既知のn番目の素数をP(n)とする。例えば、P(1)=2、P(2)=3である。で、P = P(1) x P(2) x P(3) x …. x P(n) + 1とすると、Pは素数である。なぜならば、P(n)以下の素数P(k)でPは割れないからである。

既知の素数を全部かけて1を加えた数もまた素数であり、素数は無限にある。また、このようにかけていけば、いくらでも大きい素数は作れる。

つまり、過去最大の素数なんてものに意味はない

問題はこの記事の見出しが「過去最大の素数発見」である点。読み進めればこれがメルセンヌ素数と言いたいことがわかる。メルセンヌ数(2のn乗-1)が素数であるかは検証してみないとわからない。巨大なメルセンヌ数が素数であるかを検証するのは膨大な計算リソースがいる。だから発見には価値があるというわけ。しかし、

1とその数字でしか割り切れない「素数」について、カリフォルニア大学ロサンゼルス校(UCLA)の数学者が8月に1297万8189ケタというこれまでで最大の素数を発見したと報じた。

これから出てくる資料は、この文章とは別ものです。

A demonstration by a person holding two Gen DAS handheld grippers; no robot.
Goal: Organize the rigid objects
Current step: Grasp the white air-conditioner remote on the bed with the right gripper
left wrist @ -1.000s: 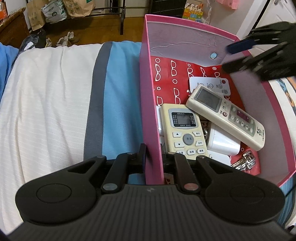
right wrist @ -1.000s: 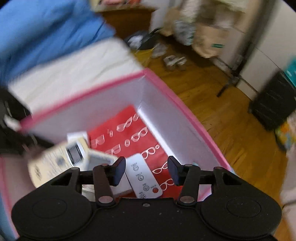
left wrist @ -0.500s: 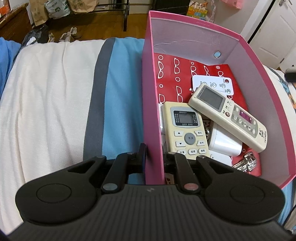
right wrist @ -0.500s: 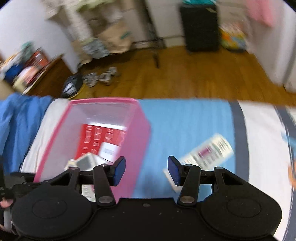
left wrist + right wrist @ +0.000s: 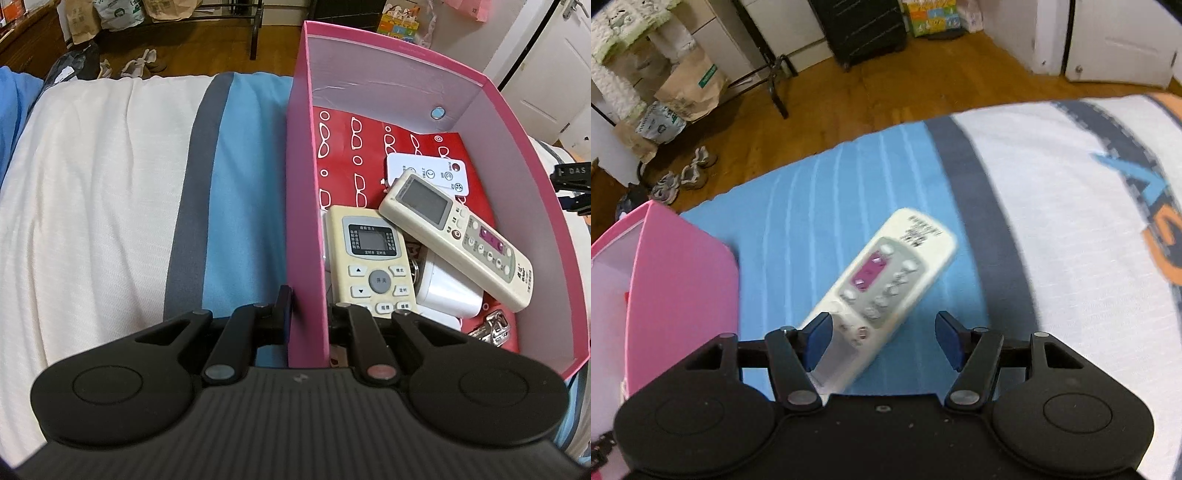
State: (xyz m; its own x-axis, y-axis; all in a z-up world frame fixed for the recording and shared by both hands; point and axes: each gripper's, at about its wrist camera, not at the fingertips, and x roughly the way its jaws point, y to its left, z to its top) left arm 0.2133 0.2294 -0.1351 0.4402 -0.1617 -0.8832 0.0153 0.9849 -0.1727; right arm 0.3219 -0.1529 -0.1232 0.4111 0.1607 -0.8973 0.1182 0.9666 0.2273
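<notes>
A pink box stands on the bed. My left gripper is shut on its left wall, one finger outside and one inside. Inside the box lie a square cream remote, a long cream remote, a flat white remote, a white adapter and keys. My right gripper is open just above another long white remote that lies on the blue stripe of the bedspread, to the right of the box. The remote's near end sits between the fingers.
The bedspread has white, grey and blue stripes. Beyond the bed edge are a wooden floor, shoes, paper bags and a black rack. A white door is at the far right.
My right gripper has swung away from over the box to the right and down over the remote on the bed. My left gripper has kept its hold on the box wall.
</notes>
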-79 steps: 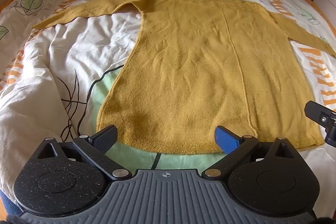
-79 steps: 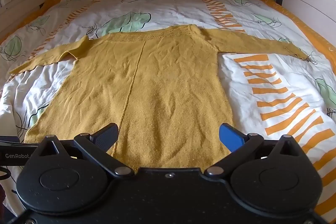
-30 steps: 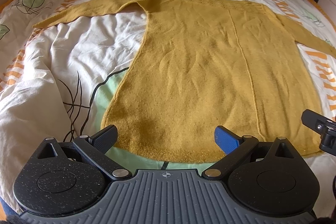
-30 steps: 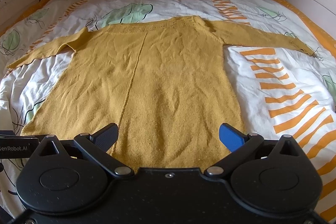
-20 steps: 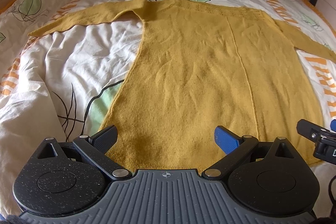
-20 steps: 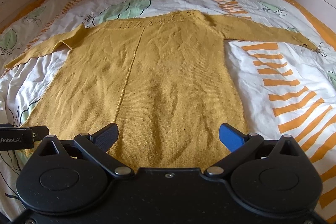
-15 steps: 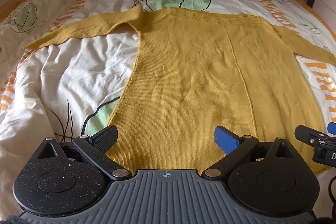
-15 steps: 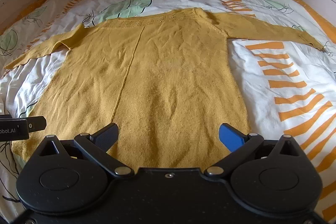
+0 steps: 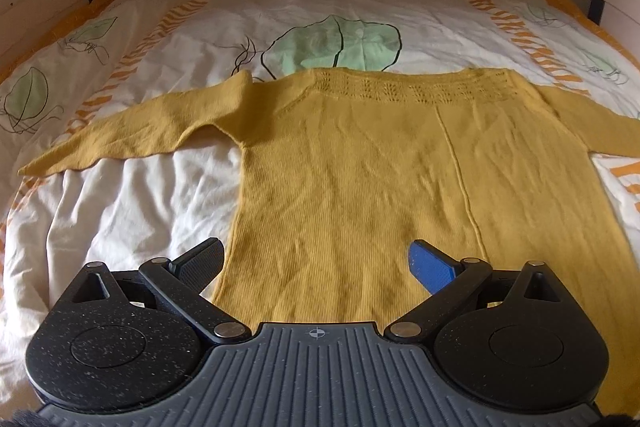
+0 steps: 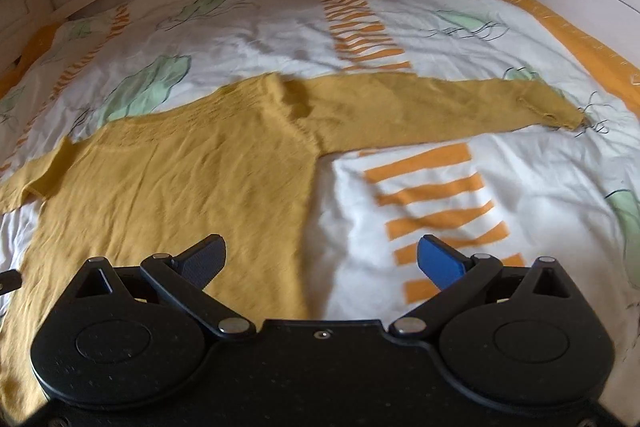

と素数の定義を書いてあることから、本当に分かっていないらしい。

ということは、この記事を書いた人は、たぶんこの発見の何が偉いか分かっていないで書いたんだと思う。ゆとり教育のことを書いたけど、やはりある程度は学力のある人も必要である。新聞社も一人くらいはオナニートを雇ってもいいんじゃないか。コミュニケーション力はなくても、このくらいのことは一瞬でわかるし指摘もできる。